The stock took the next nine years to (impressively) climb back up to IPO price-equivalent in January 2018 before falling back by half as of yesterday.
The NEW News
Earlier today, DP World (DPW DU) made an announcement that Port and Free Zone World, a wholly-owned subsidiary of state investment vehicle Dubai World, is set to acquire the 19.55% of DP World’s shares listed on the Nasdaq Dubai (the other 80.45% is owned by the SOE).
The Offer Price is US$16.75, which is a 28.8% premium to Sunday’s closing price of US$13/share.
The statements by the CFO and CEO point to how taking a long-term view is optimal for the company, whereas markets take a short-term view.
“The DP World Board has concluded that the disadvantages of maintaining a public listing outweigh the benefits. Delisting from Nasdaq Dubai is in the best interest of the company, enabling it to execute its medium to long-term strategy. DP World is focussed on the transformation of the Group and takes a long-term view of investment returns and value creation. In contrast, public markets typically hold a short-term view. As a result of this gap, the DP World strategy is not fully appreciated by the equity markets, and consequently is not reflected in the company’s share price performance.”
Yuvraj Narayan, Group Chief Financial, Strategy and Business Officer of DP World
“The global ports and logistics industry has been undergoing a significant transition as a result of the consolidation of the customer base and the vertical integration of several competitors.
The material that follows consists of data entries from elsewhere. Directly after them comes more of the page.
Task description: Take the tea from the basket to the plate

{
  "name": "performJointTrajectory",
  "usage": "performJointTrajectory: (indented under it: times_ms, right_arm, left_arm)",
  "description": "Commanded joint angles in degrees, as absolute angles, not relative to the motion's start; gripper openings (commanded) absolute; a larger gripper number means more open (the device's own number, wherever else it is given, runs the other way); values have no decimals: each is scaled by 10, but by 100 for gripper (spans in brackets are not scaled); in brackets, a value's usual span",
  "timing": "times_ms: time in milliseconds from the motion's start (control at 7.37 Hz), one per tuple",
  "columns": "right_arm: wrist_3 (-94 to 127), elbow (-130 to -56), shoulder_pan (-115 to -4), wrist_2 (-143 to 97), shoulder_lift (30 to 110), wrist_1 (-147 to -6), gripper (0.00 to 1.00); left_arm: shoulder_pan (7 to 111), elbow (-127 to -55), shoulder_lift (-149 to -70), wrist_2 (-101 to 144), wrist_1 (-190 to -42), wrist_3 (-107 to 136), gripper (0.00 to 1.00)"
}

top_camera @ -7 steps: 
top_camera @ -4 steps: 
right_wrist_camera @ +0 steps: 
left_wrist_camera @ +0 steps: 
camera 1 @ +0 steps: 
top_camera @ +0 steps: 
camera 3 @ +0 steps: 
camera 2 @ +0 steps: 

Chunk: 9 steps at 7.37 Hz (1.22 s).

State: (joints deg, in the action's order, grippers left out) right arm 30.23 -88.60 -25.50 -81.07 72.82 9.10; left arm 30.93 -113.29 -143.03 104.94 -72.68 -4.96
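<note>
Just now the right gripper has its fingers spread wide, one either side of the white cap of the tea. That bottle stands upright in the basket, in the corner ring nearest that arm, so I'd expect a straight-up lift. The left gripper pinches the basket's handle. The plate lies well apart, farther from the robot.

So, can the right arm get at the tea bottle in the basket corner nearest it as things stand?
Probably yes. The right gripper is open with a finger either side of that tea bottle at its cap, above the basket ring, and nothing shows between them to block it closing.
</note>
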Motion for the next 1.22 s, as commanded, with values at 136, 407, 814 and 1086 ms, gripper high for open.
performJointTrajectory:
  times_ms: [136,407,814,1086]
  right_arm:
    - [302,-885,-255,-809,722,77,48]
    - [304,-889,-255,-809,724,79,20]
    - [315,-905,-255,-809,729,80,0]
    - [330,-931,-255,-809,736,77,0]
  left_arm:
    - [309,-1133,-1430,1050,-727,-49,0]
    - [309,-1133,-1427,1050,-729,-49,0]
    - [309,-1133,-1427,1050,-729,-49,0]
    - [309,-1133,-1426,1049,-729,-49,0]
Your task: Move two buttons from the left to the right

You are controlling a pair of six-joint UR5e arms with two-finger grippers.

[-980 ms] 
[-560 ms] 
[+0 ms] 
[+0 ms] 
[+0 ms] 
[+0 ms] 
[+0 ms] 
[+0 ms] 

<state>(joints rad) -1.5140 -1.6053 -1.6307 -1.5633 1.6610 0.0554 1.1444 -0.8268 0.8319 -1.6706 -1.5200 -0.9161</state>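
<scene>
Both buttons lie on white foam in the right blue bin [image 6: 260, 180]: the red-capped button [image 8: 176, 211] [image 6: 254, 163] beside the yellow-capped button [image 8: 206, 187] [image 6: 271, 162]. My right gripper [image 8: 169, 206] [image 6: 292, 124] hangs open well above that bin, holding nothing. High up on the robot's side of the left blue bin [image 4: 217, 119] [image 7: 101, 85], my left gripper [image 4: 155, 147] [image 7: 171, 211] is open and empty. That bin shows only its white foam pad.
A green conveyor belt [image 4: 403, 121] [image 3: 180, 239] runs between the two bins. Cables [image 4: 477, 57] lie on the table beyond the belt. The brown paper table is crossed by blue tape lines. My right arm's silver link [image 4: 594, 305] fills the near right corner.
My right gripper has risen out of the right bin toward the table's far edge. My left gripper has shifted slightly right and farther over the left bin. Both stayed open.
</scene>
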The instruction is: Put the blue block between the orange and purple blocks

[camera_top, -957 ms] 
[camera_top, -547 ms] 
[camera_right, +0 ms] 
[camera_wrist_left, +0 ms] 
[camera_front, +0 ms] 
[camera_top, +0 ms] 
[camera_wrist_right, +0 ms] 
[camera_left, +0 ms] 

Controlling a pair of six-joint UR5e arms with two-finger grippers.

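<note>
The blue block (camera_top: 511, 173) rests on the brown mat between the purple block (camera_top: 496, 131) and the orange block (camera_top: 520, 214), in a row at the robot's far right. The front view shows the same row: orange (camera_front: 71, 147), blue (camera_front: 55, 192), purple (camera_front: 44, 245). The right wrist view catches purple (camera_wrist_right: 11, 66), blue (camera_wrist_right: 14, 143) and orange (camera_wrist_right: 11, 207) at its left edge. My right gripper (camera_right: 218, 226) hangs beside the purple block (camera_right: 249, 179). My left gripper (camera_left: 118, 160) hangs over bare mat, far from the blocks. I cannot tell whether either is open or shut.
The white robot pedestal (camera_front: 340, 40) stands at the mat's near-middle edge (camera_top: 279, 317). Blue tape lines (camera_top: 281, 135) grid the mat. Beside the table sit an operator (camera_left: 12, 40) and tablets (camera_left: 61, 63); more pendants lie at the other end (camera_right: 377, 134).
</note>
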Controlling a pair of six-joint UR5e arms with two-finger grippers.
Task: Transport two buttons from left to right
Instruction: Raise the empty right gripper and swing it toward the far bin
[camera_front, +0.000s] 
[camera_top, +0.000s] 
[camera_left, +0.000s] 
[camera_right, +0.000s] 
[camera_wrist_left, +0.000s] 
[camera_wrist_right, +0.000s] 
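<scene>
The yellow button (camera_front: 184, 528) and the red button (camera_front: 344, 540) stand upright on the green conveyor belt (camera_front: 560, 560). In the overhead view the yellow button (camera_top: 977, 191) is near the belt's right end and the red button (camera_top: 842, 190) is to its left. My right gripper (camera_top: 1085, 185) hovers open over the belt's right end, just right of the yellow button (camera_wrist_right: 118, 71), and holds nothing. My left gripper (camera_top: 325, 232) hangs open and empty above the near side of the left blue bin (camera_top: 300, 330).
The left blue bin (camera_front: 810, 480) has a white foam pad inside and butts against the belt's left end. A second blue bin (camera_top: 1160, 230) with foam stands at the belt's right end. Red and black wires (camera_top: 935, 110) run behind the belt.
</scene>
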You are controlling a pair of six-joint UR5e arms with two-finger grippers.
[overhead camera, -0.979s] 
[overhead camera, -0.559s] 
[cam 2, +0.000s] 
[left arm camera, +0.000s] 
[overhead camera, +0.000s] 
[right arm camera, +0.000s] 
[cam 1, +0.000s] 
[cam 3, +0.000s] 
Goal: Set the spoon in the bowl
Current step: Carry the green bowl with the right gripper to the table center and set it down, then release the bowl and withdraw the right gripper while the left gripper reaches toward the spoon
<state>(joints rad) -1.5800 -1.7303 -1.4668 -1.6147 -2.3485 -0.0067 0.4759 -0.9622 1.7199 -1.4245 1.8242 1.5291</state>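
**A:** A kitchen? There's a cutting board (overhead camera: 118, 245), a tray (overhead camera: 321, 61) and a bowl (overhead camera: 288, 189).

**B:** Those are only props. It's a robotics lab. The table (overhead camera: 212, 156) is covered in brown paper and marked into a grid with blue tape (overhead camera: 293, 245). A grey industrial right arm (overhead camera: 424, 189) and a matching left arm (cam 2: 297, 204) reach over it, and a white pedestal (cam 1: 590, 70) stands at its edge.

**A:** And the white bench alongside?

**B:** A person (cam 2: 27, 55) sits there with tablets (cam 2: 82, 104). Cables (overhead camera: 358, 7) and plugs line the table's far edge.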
DP World must be able to continue responding effectively to this rapidly changing landscape and to invest in the future.
Returning to private ownership will free DP World from the demands of the public market for short term returns which are incompatible with this industry, and enable the company to focus on implementing our mid-to-long-term strategy to build the world’s leading logistics provider, backed by our globe-spanning network of ports, economic zones, industrial parks, feeders, and inland transportation.
Our focus will continue to be on integrating our acquisitions with our global network of interconnected ports, logistics businesses and economic zones. DP World’s world-spanning footprint puts us in a strong position to lead the disruption of the industry creating a better future for all cargo owners through smarter trade.”
Sultan Ahmed bin Sulayem, Group Chairman and Chief Executive Officer of DP World
The statements out are what they are. Investors can ignore them. That is not what is happening here.
The powers that be in Dubai are squeezing minorities out at a huge discount to where these assets would trade if sold on their own. It is far, far below where peers trade.
The claim that public markets cannot support such a long-term business is strange.
- The market supports Brookfield (either Brookfield Asset Management (BAM US) or Brookfield Infrastructure Partners Lp. (BIP US)) just fine.
- And does so with higher than the six turns of 2020e EBITDA (the debt/EBITDA ratio which DPW would have post the leveraged buyout (after it takes on an additional $8.1bn of net debt to complete the transaction and pay back the acquirer).
- Brookfield has higher debt multiples, and trades at 2-3x the EV/EBITDA ratio and similarly high multiples of EV/EBITDA less capex) compared to DPW (depending on how you measure Brookfield EV/EBITDA, and there should be some question about that).
- DPW has better ROA, better ROE, better ROC, and better Net Income Margins than either of the Brookfield businesses.
The difference, of course, is investor trust in management and board governance. Minorities were basically always stuck here. And just how stuck they are/always were is shown in the call presenting the deal. There were some unhappy campers.
It is not a pretty governance picture.